[Dataset excerpts]
>>>>

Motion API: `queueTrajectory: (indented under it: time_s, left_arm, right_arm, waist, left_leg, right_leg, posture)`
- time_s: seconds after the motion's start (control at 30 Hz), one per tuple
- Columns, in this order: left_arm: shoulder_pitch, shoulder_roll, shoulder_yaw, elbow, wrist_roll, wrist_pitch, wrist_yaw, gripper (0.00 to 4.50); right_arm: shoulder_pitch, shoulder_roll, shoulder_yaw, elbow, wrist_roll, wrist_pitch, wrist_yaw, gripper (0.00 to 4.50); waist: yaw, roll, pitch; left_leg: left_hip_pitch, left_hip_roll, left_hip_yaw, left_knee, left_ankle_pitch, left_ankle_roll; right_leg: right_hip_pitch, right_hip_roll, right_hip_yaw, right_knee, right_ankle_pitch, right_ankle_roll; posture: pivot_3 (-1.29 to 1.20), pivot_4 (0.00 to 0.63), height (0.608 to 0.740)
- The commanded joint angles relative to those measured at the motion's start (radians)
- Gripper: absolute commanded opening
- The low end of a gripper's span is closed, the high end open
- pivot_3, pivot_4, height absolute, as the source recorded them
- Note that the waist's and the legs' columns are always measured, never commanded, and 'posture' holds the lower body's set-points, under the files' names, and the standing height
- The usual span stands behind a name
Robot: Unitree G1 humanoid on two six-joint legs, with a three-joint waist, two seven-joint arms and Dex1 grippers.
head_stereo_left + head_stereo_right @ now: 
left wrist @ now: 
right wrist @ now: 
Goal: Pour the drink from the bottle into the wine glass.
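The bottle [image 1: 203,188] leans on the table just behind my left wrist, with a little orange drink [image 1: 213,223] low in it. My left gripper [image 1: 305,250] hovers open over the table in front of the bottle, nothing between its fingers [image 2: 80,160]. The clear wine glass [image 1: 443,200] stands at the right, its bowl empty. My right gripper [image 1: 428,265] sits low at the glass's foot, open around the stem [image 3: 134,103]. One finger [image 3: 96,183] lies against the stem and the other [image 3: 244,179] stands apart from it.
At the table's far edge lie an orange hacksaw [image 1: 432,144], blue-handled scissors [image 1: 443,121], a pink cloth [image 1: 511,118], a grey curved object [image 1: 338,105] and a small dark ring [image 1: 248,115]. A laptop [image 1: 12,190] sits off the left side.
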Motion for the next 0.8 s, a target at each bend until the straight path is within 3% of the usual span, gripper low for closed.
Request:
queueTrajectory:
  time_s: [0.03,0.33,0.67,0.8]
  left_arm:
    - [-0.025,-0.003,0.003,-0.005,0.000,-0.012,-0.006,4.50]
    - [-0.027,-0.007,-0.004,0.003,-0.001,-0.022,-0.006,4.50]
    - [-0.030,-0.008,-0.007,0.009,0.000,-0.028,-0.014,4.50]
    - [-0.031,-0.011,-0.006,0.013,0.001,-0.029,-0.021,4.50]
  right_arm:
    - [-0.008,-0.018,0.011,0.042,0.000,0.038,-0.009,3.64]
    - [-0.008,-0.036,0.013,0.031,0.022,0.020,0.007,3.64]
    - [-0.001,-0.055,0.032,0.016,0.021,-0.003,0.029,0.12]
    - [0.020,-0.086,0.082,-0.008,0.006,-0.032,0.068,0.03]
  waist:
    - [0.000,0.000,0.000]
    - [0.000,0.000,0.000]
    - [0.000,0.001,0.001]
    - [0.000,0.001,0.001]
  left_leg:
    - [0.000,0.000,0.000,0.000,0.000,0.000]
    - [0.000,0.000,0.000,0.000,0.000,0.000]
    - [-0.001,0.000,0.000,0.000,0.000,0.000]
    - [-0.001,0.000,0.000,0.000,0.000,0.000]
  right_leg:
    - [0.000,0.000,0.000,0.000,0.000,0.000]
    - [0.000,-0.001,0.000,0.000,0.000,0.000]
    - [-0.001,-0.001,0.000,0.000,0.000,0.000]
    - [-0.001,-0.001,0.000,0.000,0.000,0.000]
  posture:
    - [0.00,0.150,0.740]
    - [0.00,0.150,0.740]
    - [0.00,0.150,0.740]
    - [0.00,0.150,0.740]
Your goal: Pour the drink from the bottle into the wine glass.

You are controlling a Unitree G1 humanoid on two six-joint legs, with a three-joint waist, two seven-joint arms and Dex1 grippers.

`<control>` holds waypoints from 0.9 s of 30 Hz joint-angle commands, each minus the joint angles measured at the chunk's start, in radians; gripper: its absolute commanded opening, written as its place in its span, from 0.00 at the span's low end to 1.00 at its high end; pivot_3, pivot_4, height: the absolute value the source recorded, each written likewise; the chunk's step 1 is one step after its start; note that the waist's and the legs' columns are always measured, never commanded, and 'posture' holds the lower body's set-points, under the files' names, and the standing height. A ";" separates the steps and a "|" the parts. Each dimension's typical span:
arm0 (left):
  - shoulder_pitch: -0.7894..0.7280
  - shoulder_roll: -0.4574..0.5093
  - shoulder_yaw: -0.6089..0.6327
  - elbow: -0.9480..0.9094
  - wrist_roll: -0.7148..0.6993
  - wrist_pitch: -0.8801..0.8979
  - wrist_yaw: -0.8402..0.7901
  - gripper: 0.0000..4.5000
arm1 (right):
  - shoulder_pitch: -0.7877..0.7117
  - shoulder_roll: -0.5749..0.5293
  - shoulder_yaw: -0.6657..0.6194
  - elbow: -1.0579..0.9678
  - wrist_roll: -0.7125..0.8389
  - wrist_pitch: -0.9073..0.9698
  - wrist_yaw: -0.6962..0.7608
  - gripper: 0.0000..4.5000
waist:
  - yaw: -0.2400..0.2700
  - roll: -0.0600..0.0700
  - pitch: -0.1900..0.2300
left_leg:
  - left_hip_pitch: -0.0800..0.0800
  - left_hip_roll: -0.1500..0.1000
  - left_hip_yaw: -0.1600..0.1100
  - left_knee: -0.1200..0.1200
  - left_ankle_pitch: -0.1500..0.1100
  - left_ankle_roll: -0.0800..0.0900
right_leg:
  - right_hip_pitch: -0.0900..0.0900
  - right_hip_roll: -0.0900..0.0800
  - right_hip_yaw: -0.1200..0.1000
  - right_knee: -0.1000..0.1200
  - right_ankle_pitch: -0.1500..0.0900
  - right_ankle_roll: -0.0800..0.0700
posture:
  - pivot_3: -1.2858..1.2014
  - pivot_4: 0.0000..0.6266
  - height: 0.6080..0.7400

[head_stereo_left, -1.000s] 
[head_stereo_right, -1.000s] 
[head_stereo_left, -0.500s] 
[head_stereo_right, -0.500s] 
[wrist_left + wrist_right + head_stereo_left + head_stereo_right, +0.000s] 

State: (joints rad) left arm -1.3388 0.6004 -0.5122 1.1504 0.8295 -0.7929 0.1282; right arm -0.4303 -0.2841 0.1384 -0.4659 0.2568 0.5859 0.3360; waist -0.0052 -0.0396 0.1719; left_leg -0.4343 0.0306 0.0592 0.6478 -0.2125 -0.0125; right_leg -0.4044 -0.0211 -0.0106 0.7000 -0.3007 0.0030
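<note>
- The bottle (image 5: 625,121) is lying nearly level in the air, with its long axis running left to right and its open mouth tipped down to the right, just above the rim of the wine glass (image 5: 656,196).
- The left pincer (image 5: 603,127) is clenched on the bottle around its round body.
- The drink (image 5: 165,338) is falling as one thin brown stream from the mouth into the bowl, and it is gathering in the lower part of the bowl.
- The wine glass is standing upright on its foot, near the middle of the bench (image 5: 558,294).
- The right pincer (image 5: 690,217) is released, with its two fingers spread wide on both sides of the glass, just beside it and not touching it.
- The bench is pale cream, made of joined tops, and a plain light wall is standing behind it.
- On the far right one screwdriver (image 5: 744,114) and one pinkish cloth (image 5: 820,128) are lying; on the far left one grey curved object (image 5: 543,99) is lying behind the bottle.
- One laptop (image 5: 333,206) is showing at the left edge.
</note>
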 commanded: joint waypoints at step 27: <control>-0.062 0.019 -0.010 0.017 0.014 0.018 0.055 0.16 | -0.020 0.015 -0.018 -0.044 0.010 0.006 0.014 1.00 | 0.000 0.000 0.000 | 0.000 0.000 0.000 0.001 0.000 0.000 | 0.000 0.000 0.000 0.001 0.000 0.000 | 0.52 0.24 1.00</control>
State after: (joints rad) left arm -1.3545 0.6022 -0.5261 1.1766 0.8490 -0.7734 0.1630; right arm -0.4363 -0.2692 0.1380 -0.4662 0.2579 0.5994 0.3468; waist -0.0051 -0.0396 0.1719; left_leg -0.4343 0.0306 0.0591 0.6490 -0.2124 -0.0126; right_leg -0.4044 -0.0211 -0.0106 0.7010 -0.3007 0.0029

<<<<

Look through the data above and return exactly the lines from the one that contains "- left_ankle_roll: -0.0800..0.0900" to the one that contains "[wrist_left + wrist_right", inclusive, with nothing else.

▶ **Exercise solution**:
  - left_ankle_roll: -0.0800..0.0900
right_leg:
  - right_hip_pitch: -0.0900..0.0900
  - right_hip_roll: -0.0900..0.0800
  - right_hip_yaw: -0.1200..0.1000
  - right_knee: -0.1000..0.1200
  - right_ankle_pitch: -0.1500..0.0900
  - right_ankle_roll: -0.0800..0.0700
posture:
  - pivot_3: -1.2858..1.2014
  - pivot_4: 0.0000..0.6266
  - height: 0.6080..0.7400

[head_stereo_left, -1.000s] 
[head_stereo_right, -1.000s] 
[head_stereo_left, -0.500s] 
[head_stereo_right, -0.500s] 
[wrist_left + wrist_right + head_stereo_left + head_stereo_right, +0.000s] 

The output is finished.